D. Kriteria Agama dan Tradisi Jika terjadi hal-hal demikian, maka apa yang menjadi kriteria agama dan budaya pada masa Nabi sehingga kita bisa membedakan diantara keduanya, kemudian kita bisa mengambil yang wajib dan bisa meninggalkan apa yang tidak wajib dari hadis tersebut?. Pendapat kami: 1. Jika termasuk perkara agama, maka diterapkan oleh Nabi, atau diterapkan oleh orang-orang islam saja.

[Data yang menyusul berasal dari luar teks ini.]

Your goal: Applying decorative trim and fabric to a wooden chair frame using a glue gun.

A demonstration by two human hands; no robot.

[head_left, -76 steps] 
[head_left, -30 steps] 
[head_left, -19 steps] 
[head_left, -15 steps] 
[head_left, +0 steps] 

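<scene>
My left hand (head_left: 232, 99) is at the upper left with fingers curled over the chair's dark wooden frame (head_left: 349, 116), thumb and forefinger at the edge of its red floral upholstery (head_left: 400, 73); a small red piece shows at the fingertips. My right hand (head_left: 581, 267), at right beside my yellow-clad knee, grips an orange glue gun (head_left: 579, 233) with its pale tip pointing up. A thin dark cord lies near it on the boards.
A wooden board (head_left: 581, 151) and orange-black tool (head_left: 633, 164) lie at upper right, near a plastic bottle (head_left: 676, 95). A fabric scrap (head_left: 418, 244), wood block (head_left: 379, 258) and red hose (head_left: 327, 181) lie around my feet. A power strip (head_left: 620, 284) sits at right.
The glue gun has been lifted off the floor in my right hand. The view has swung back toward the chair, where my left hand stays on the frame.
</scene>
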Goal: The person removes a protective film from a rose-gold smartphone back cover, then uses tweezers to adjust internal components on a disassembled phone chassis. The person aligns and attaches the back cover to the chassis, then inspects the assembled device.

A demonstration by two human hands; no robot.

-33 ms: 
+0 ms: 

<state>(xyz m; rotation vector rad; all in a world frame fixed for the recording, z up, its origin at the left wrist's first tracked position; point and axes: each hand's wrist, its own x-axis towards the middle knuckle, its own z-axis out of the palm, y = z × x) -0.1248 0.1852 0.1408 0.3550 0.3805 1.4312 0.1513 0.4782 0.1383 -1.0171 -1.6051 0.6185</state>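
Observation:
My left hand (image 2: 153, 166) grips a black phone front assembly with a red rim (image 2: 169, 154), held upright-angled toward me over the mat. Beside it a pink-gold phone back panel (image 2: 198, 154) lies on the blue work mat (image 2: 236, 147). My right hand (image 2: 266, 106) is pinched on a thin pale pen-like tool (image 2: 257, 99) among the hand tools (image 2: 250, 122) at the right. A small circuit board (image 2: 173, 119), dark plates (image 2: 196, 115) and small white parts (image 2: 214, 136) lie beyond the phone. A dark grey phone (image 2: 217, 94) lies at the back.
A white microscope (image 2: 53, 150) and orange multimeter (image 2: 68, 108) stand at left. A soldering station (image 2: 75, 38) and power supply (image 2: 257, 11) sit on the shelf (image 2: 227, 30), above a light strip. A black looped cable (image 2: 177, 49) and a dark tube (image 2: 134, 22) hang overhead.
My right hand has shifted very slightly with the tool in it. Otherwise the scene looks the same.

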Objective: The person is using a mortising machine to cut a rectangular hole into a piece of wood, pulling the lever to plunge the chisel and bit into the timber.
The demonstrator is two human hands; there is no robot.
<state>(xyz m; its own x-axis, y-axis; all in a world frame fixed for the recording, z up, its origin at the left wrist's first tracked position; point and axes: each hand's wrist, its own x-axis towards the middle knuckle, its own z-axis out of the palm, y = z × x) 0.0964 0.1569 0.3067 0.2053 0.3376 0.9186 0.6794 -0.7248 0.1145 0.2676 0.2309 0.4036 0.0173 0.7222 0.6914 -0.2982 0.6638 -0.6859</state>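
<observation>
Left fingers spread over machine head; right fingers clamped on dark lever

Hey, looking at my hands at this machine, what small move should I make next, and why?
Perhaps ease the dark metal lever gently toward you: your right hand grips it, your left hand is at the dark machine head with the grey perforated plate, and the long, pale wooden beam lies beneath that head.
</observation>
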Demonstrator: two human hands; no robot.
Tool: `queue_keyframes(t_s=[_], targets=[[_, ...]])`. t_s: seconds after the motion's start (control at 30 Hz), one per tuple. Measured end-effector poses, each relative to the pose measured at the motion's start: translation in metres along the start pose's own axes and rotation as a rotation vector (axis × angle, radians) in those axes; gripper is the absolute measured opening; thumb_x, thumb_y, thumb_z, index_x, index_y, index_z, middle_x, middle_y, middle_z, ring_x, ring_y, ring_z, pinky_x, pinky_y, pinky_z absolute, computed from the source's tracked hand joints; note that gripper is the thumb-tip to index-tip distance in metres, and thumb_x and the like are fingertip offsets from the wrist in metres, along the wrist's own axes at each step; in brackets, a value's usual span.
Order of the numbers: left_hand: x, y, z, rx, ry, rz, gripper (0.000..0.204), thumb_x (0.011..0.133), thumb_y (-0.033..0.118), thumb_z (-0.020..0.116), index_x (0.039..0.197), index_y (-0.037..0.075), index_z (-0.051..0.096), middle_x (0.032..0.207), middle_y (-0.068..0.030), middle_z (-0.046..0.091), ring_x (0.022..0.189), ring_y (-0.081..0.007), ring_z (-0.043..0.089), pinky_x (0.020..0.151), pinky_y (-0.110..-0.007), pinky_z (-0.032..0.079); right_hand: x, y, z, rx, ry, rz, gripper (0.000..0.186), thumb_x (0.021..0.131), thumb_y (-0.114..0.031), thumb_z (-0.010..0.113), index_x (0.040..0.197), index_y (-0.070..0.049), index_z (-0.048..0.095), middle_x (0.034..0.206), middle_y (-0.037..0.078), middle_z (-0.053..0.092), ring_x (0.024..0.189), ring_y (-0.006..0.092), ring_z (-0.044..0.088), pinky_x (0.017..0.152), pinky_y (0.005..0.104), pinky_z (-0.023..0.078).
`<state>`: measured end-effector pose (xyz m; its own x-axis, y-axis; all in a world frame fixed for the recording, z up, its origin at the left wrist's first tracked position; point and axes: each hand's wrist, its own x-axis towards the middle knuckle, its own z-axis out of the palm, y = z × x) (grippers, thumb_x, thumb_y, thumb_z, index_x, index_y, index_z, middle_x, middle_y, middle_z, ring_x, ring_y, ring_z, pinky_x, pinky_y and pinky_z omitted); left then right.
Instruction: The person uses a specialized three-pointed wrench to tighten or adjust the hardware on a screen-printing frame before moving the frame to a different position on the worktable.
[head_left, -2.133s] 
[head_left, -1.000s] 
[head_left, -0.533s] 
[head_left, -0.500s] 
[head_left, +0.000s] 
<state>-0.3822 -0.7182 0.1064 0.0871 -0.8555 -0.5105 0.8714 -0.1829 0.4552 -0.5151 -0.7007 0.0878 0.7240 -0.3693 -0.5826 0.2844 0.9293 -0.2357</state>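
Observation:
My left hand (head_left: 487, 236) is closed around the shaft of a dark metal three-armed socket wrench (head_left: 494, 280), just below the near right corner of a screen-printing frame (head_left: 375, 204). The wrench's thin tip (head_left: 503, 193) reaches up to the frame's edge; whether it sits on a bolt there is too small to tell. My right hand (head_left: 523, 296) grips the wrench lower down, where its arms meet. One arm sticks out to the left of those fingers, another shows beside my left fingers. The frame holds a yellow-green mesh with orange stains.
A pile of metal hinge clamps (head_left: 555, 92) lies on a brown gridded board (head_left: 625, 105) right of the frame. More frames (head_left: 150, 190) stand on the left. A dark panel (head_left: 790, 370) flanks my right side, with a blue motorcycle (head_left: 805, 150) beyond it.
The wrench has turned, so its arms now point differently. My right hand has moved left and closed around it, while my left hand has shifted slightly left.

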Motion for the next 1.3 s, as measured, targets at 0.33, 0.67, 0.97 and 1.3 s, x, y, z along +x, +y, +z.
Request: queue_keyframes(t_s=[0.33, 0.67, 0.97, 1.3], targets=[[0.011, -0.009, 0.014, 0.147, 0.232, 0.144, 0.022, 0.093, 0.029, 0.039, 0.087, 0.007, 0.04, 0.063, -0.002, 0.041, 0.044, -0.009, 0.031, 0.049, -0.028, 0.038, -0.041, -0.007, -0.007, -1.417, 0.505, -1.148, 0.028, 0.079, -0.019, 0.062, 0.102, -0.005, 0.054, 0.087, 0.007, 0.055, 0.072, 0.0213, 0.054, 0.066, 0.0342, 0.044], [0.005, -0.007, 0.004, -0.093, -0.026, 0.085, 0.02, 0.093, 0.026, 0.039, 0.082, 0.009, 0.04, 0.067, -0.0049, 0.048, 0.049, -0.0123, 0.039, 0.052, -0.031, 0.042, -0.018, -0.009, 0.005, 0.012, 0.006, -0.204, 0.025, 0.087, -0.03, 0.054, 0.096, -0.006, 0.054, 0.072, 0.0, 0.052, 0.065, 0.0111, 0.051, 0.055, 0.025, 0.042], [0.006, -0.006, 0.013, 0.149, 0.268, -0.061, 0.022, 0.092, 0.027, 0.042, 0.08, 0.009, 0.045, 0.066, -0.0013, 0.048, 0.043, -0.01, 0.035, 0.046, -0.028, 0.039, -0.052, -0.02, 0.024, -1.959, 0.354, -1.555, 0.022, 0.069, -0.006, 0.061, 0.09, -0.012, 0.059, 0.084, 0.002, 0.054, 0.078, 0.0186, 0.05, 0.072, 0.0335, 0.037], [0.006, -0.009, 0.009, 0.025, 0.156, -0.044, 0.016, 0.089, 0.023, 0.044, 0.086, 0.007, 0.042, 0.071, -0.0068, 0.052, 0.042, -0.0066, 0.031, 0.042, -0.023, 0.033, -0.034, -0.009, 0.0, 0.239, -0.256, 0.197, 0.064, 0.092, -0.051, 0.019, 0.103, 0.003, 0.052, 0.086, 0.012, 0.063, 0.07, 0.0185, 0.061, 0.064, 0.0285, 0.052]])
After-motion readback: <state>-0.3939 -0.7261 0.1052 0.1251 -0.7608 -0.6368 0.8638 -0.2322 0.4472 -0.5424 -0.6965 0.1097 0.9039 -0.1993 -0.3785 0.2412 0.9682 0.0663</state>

Berbeda dengan budaya, bisa diterapkan oleh orang- orang muslim dan nonmuslim. Misalnya serban. Serban merupakan tradisi orang arab bahkan selain orang arab, maka bisa digunakan oleh orang muslim dan nonmuslim. Adapun hijab islami dipakai oleh orang-orang islam saja. Maka dapat disimpulkan, serban termasuk tradisi, sedangkan hijab islami termasuk perkara agama. 2. Terkadang sebagian tradisi sudah ada sebelum islam datang. Misalnya memanjangkan sedikit rambut kepala, dan terus ada setelah datangnya islam. Adapun perkara agama atau hukum islam itu ada setelah datangnya islam. Maka wajib mengikuti apa yang datang dari Nabi s.a.w. yang berkenaan dalam hal agama, dan tidak wajib mengikuti apa yang datang dari Nabi s.a.w., jika bukan berkenaan dengan agama. 3. Terkadang sebagian tradisi telah ada sebelum datangnya islam kemudian datang wahyu dari Allah Taala yang memerintahkan orang-orang islam untuk meneruskan tradisi itu. Maka, hal tersebut menjadi syariat dalam islam setelah datangnya wahyu. Seperti haji dan penerapan bulan-bulan Qamariyah. Adapun sebelum datangnya islam, haji merupakan gambaran dari tradisi yang diwariskan pada masa jahiliyah dari syariat Nabi Ibrahim a.s. Kemudian islam datang dan menetapkan hal itu, maka haji menjadi salah satu bagian dari syariat islam. Jika orang-orang islam melaksanakan haji atau menerapkan bulan-bulan Qamariyah, maka mereka tidak termasuk mengamalkan tradisi jahiliyah, melainkan mengamalkan syariat islam. Wallahu alam Sungguh indah kalimat al-Imam Muslim rahimahullah (w. 256 H.) dalam berkata: Bab wajibnya mengikuti perkataan Nabi s.a.w. dalam hal syariat, bukan sesuatu yang Nabi ucapkan mengenai perkara-perkara dunia atas dasar pemikiran beliau sendiri. Pernyatan tersebut juga dikuatkan oleh al-Imam al- Nawawi (w. 676 H.). Dalam perkara ini, tidak ada yang menyelisihi baik ulama dahulu hingga ulama sekarang, maka hal tersebut telah menjadi suatu bentuk ijma ulama. Wallahu Alam.